:: EXERCISE DETAILS ::
Retype every line of the data, keeping each word exactly.

***** AVAILABLE DATA

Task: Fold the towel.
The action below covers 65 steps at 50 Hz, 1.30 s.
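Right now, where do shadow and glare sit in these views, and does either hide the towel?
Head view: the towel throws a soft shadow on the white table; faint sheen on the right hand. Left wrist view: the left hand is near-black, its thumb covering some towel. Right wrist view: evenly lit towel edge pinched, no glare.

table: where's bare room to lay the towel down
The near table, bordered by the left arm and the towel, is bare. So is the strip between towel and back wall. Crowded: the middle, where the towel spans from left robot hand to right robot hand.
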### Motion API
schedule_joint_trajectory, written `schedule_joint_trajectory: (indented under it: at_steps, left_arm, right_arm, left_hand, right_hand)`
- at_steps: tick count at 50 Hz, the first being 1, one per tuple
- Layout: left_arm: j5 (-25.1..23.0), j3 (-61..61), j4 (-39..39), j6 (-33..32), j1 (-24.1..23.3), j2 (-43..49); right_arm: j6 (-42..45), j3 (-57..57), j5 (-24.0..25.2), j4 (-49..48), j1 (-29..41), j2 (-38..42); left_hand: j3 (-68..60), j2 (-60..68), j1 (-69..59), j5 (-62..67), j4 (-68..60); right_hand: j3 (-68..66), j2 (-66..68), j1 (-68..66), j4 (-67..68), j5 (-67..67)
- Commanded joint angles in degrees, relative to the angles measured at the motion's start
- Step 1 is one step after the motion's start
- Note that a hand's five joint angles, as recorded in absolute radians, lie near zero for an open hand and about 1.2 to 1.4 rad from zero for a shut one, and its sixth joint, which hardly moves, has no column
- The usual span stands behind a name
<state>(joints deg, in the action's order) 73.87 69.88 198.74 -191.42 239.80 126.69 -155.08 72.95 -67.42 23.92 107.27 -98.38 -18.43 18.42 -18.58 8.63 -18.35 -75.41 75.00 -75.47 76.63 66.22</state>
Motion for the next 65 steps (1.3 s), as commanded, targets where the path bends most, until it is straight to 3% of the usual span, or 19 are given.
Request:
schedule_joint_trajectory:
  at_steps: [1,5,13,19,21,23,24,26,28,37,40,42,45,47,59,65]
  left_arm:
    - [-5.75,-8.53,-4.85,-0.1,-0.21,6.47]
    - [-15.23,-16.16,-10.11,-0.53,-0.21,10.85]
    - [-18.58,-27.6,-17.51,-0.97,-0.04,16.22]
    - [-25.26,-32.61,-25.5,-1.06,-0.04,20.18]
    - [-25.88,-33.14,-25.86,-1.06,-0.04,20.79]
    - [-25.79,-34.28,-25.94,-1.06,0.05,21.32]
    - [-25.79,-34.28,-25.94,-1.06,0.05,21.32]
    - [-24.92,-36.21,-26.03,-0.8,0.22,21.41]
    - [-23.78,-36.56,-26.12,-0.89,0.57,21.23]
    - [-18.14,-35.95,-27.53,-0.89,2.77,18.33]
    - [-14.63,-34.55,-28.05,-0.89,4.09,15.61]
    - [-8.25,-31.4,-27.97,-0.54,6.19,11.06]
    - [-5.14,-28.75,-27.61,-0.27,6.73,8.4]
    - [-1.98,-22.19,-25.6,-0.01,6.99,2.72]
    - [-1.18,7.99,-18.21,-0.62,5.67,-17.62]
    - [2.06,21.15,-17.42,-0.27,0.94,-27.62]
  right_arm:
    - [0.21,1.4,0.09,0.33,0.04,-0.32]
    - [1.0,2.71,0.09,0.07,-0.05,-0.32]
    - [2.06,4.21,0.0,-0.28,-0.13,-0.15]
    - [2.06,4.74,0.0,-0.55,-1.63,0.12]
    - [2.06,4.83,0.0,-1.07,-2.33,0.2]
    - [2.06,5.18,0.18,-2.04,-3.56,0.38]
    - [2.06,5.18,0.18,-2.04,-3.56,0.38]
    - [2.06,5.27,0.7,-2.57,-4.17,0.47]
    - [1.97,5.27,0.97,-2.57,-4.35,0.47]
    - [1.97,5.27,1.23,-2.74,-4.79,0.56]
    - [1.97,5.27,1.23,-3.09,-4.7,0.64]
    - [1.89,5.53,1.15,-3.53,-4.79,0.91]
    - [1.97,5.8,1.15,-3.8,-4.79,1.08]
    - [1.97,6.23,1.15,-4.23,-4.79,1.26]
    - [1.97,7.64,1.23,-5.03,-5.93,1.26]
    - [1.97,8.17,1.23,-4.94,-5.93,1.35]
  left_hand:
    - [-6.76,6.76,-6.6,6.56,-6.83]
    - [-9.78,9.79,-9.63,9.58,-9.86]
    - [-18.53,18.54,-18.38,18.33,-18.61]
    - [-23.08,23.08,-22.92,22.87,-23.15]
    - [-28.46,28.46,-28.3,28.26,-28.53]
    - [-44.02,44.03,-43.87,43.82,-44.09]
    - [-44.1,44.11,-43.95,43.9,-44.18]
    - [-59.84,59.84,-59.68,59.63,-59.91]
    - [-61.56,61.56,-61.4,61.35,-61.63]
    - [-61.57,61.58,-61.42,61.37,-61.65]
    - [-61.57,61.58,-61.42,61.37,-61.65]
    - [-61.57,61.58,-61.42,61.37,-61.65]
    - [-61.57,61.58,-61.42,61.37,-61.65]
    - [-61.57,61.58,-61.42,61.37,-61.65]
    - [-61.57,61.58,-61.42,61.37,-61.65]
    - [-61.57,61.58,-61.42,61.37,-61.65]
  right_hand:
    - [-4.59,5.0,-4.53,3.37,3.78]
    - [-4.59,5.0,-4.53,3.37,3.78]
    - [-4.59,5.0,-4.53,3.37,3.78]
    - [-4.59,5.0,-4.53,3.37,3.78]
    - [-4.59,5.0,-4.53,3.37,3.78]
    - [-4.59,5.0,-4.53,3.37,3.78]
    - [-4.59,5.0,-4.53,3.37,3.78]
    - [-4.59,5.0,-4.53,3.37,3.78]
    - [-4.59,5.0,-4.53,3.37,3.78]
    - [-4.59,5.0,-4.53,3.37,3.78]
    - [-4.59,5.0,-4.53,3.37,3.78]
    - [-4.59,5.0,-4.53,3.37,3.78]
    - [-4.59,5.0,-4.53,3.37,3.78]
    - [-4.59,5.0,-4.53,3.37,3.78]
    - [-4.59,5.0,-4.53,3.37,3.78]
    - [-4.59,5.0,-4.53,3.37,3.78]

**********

:: ANSWER SPACE ::
Task: Fold the towel.
The action below covers 65 steps at 50 Hz, 1.30 s.
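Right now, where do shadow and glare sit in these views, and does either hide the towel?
Head view: the towel throws a soft shadow on the white table; faint sheen on the right hand. Left wrist view: the left hand is near-black, its thumb covering some towel. Right wrist view: evenly lit towel edge pinched, no glare.

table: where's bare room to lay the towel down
The near table, bordered by the left arm and the towel, is bare. So is the strip between towel and back wall. Crowded: the middle, where the towel spans from left robot hand to right robot hand.
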### Motion API
schedule_joint_trajectory, written `schedule_joint_trajectory: (indented under it: at_steps, left_arm, right_arm, left_hand, right_hand)`
- at_steps: tick count at 50 Hz, the first being 1, one per tuple
- Layout: left_arm: j5 (-25.1..23.0), j3 (-61..61), j4 (-39..39), j6 (-33..32), j1 (-24.1..23.3), j2 (-43..49); right_arm: j6 (-42..45), j3 (-57..57), j5 (-24.0..25.2), j4 (-49..48), j1 (-29..41), j2 (-38..42); left_hand: j3 (-68..60), j2 (-60..68), j1 (-69..59), j5 (-62..67), j4 (-68..60); right_hand: j3 (-68..66), j2 (-66..68), j1 (-68..66), j4 (-67..68), j5 (-67..67)
- Commanded joint angles in degrees, relative to the angles measured at the motion's start
- Step 1 is one step after the motion's start
- Note that a hand's five joint angles, as recorded in absolute radians, lie near zero for an open hand and about 1.2 to 1.4 rad from zero for a shut one, and its sixth joint, which hardly moves, has no column
- The usual span stands behind a name
<state>(joints deg, in the action's order) 73.87 69.88 198.74 -191.42 239.80 126.69 -155.08 72.95 -67.42 23.92 107.27 -98.38 -18.43 18.42 -18.58 8.63 -18.35 -75.41 75.00 -75.47 76.63 66.22</state>
Motion for the next 65 steps (1.3 s), as commanded, targets where the path bends most, until it is straight to 3% of the usual span, or 19 are given.
Request:
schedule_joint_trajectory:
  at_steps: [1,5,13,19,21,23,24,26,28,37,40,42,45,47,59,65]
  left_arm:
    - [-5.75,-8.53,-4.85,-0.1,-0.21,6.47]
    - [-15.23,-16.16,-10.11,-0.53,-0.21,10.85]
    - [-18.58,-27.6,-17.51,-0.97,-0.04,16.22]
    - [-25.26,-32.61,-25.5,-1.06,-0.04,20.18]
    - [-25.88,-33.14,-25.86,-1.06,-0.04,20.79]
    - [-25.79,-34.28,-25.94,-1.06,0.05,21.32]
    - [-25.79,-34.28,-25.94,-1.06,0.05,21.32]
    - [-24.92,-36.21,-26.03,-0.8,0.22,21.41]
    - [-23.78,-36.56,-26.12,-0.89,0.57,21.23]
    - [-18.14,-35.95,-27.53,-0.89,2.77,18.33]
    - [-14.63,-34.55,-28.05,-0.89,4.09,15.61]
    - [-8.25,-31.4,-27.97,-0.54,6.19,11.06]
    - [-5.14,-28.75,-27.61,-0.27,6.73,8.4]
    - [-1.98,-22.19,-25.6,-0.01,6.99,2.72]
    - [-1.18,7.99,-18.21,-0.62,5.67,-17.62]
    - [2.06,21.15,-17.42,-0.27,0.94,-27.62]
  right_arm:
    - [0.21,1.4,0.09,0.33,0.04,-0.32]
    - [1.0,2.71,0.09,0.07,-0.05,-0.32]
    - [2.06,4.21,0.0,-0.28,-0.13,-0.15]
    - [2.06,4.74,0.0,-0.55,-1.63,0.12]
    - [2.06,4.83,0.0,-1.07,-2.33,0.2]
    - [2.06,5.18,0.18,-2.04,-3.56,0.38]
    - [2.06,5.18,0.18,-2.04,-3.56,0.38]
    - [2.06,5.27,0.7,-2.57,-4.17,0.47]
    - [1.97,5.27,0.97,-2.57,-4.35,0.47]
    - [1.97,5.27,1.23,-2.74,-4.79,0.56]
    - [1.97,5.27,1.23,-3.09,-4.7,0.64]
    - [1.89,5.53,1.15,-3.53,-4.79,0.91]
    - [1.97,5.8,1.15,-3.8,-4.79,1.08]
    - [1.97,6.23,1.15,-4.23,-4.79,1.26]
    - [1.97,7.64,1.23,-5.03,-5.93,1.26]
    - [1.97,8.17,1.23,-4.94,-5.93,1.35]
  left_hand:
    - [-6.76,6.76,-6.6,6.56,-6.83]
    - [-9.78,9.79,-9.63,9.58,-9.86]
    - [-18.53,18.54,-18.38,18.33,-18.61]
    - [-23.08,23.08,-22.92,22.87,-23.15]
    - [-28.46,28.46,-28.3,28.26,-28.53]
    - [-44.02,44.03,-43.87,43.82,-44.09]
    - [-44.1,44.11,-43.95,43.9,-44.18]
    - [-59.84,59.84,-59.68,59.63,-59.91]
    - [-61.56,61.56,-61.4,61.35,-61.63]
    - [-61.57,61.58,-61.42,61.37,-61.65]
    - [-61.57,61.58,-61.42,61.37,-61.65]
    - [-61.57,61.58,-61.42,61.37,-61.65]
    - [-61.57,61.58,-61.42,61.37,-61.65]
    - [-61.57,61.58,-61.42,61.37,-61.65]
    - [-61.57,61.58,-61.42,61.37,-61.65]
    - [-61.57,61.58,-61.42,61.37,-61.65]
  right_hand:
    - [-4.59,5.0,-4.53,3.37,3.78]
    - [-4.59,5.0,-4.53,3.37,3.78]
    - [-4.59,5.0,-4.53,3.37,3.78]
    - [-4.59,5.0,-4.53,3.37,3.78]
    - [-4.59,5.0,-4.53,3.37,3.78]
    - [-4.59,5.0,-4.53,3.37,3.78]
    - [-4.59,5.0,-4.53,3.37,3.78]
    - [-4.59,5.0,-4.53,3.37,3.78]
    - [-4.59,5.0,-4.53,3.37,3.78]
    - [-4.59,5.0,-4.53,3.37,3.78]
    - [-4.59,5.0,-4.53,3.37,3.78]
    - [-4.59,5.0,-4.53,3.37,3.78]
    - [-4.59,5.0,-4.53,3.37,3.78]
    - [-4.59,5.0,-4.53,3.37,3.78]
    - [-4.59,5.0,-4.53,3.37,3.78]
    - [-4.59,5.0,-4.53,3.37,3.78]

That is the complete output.